▸ What this task involves
Restate word for word the run of lines that begins at the one containing "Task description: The" and ends at the last line of the listing.
Start of Block
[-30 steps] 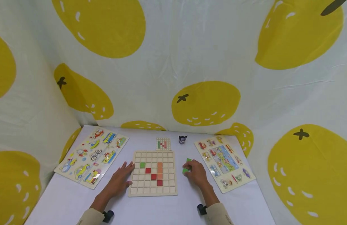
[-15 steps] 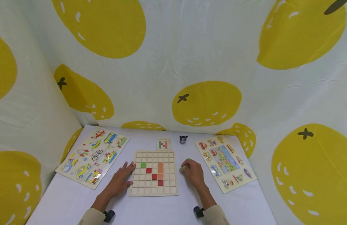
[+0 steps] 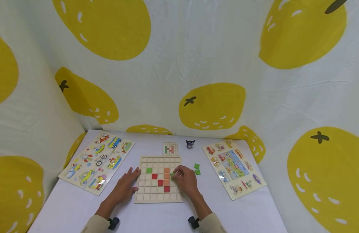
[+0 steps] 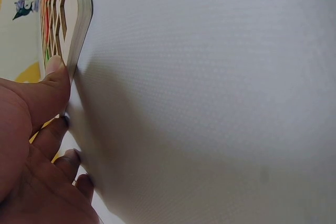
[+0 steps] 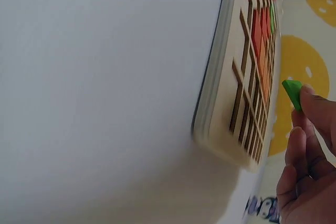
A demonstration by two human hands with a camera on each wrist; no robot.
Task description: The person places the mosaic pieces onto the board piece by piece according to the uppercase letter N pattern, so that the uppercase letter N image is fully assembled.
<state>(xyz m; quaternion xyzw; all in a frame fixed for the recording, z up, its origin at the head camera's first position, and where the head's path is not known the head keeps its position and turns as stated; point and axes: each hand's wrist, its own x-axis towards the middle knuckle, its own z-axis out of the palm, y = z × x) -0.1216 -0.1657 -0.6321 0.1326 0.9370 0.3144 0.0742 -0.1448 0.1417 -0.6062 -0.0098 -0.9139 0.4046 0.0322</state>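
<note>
Currently right hand pinches one green tile above the grid board, just right of the orange tiles. Left hand, fingers extended, touches board's left edge; probably best: board steady, tile levelled, pinch light, fingertips clear of neighbours.

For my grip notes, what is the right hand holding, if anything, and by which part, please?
The right hand pinches a green tile near one edge.
</note>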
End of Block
▸ Your solution
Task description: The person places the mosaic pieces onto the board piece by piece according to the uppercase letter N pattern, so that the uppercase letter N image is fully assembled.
<state>(xyz m; quaternion xyzw; all in a frame fixed for the recording, z up, its origin at the head camera's first position, and where the head's path is not known the head keeps its position and turns as stated; point and axes: each hand's wrist, its own x-axis towards the middle knuckle, its own z-axis out of the palm, y = z × x) -0.1216 -0.1657 -0.6321 0.1326 0.9370 0.3144 0.0742 -0.1448 0.1417 -0.6062 -0.0098 -0.9139 0.4046 0.0322</state>
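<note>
Currently right hand pinches one green tile above the grid board, just right of the orange tiles. Left hand, fingers extended, touches board's left edge; probably best: board steady, tile levelled, pinch light, fingertips clear of neighbours.

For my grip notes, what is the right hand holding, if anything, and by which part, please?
The right hand pinches a green tile near one edge.
</note>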

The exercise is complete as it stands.